Exercise prompt -> Repeat only the lines below from the one containing "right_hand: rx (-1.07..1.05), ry" through the one containing "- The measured", inclusive, exactly as written.

Data to process ->
——

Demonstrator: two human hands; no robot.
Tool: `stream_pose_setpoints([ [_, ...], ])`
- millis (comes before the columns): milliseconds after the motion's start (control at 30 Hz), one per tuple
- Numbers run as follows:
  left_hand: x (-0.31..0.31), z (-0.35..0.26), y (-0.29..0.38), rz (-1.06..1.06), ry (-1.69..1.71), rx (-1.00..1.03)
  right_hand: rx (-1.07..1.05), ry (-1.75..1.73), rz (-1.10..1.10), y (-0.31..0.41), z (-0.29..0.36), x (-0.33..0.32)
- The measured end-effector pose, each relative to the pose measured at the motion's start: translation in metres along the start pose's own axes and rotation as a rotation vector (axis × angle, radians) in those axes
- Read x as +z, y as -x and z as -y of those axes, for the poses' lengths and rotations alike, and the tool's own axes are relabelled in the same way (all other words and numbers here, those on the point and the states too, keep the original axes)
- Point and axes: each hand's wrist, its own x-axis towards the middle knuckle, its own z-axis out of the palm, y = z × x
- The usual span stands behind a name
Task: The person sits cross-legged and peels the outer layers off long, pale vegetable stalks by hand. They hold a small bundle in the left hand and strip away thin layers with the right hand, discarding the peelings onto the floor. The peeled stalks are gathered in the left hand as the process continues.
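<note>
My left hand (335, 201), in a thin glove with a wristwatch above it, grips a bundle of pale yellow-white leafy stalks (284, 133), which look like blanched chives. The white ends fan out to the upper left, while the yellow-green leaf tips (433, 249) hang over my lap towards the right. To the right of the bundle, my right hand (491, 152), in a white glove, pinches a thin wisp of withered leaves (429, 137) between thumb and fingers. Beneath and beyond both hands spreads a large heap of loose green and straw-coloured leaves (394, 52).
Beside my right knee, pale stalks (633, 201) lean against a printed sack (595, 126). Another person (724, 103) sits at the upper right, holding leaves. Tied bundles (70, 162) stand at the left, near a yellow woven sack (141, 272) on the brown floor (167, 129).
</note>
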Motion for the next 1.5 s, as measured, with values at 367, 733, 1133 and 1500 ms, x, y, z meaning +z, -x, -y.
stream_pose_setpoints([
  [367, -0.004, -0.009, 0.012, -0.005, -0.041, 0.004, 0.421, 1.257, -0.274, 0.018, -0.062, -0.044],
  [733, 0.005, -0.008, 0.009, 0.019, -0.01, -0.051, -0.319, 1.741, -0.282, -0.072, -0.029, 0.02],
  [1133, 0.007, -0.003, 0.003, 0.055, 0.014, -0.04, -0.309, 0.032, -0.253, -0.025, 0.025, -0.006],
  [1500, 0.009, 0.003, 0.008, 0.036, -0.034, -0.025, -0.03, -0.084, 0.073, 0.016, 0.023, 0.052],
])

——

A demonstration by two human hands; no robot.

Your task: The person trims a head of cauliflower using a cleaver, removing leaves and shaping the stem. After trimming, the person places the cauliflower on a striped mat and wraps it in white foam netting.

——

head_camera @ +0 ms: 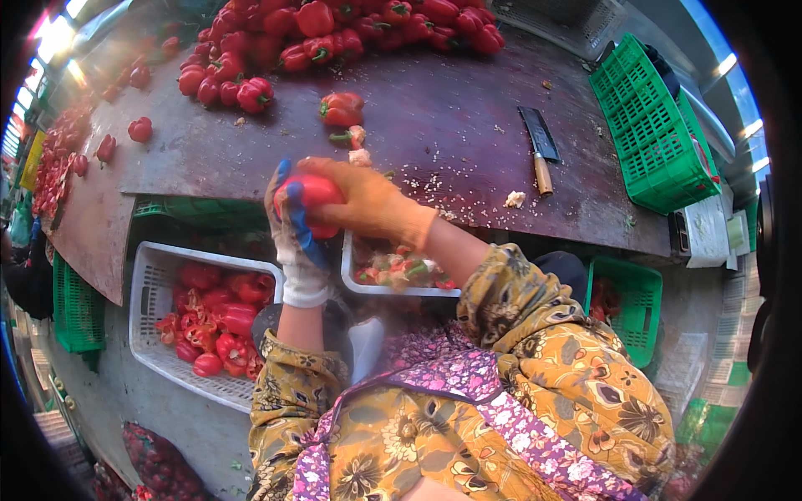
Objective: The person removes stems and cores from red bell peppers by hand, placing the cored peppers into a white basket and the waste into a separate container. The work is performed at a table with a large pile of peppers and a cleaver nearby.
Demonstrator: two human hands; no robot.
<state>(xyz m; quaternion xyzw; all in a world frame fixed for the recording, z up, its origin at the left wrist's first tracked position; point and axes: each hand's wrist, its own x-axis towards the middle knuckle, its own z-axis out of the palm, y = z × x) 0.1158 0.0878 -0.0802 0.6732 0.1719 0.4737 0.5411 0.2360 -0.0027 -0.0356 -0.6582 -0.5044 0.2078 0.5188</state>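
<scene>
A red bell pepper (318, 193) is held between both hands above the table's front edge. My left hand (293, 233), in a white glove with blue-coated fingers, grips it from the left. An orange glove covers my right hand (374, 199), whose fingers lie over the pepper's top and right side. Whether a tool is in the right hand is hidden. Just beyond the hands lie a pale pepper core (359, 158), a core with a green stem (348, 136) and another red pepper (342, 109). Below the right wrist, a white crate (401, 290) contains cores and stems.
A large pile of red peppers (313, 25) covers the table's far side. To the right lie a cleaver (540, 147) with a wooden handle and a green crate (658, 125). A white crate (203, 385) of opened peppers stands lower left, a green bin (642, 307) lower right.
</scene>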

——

Output of the task ->
  right_hand: rx (-1.07..1.05), ry (-1.75..1.73), rz (-1.10..1.10), y (-0.31..0.41), z (-0.29..0.36), x (-0.33..0.32)
- The measured end-effector pose, each relative to the pose measured at the motion's start: translation in metres along the start pose's own axes and rotation as a rotation vector (axis × angle, radians) in those axes

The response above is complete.